## EXERCISE PROMPT
Return the data below exactly, but only from the line containing "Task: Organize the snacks" through the line containing "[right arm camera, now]", with both of those lines included.

## INPUT MATERIAL
────
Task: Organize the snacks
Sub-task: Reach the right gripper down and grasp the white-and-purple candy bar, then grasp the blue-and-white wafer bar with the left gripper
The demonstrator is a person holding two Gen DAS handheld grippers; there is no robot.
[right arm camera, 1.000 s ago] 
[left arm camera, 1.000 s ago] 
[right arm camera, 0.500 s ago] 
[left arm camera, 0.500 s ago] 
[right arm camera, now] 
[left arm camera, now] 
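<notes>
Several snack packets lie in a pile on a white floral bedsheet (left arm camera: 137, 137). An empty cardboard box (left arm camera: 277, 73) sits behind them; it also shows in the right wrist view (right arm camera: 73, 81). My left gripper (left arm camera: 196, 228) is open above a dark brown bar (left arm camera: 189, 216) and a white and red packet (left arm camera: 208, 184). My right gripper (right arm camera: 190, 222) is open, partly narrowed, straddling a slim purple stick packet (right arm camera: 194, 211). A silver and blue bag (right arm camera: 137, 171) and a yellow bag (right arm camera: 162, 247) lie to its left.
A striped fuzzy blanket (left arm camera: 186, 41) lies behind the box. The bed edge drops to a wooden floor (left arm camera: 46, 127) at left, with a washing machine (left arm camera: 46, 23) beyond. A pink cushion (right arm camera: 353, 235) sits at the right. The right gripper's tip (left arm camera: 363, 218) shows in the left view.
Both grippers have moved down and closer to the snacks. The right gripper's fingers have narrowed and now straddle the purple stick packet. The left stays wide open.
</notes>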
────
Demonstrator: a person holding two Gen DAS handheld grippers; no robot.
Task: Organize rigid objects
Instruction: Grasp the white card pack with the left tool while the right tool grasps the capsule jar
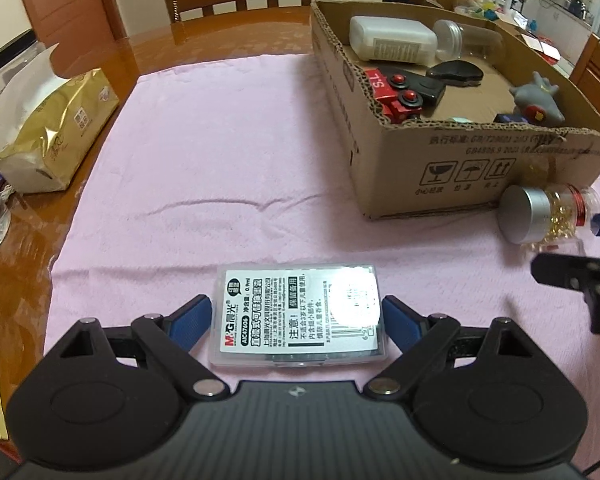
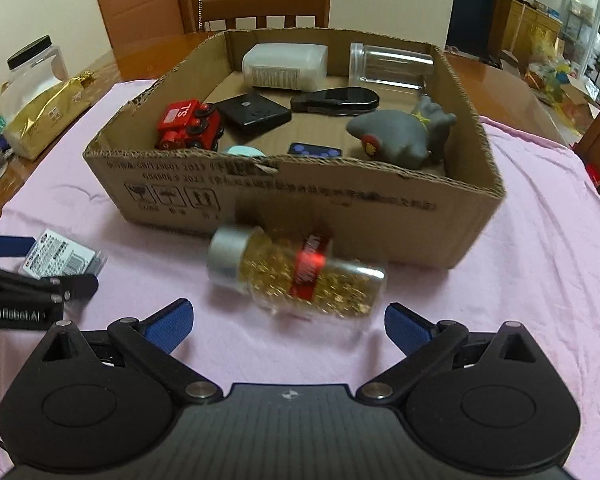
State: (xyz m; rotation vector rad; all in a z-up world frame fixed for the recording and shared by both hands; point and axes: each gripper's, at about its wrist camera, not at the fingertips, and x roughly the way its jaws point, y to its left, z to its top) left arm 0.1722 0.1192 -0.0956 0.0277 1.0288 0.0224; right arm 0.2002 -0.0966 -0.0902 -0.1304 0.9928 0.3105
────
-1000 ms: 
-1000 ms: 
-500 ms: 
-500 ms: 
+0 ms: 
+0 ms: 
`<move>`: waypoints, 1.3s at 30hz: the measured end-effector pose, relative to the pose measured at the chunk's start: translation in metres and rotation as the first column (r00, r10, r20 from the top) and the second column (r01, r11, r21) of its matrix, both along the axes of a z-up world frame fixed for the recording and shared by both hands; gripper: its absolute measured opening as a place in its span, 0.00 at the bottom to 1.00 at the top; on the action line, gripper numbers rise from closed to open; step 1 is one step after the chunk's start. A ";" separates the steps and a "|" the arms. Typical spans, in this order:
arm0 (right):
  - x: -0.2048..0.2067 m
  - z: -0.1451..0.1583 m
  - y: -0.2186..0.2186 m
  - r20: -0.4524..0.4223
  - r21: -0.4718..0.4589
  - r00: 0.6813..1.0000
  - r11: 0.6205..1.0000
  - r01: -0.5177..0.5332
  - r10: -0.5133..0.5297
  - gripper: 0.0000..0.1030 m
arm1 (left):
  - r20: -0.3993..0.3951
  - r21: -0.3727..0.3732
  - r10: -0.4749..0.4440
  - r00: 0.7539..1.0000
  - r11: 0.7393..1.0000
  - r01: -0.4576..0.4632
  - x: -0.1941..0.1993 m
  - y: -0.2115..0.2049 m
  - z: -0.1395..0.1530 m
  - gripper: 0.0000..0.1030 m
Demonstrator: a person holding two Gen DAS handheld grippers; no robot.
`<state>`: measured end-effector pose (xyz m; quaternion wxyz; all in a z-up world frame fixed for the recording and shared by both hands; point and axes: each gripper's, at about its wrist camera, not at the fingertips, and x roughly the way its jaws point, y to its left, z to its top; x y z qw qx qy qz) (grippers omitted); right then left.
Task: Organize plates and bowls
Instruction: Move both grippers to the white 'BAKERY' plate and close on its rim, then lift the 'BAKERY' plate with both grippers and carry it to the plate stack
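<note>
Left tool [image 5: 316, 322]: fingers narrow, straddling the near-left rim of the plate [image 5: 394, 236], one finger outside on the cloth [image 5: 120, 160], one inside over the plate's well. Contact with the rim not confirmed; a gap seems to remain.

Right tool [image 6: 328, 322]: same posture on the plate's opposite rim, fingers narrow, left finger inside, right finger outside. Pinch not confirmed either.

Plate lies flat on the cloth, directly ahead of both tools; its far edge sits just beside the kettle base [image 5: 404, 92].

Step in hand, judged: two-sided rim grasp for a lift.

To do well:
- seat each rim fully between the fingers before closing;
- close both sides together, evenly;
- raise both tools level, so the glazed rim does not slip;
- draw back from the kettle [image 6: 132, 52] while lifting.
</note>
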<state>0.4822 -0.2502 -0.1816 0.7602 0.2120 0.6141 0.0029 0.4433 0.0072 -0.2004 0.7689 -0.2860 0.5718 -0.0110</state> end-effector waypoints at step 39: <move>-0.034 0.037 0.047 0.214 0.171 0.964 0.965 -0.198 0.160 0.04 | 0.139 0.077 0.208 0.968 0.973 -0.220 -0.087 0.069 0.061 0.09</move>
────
## ANSWER TO THE EXERCISE
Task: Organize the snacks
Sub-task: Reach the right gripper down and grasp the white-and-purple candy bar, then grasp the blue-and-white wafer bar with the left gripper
The demonstrator is a person holding two Gen DAS handheld grippers; there is no robot.
[right arm camera, 1.000 s ago] 
[left arm camera, 1.000 s ago] 
[right arm camera, 0.500 s ago] 
[left arm camera, 0.500 s ago] 
[right arm camera, now] 

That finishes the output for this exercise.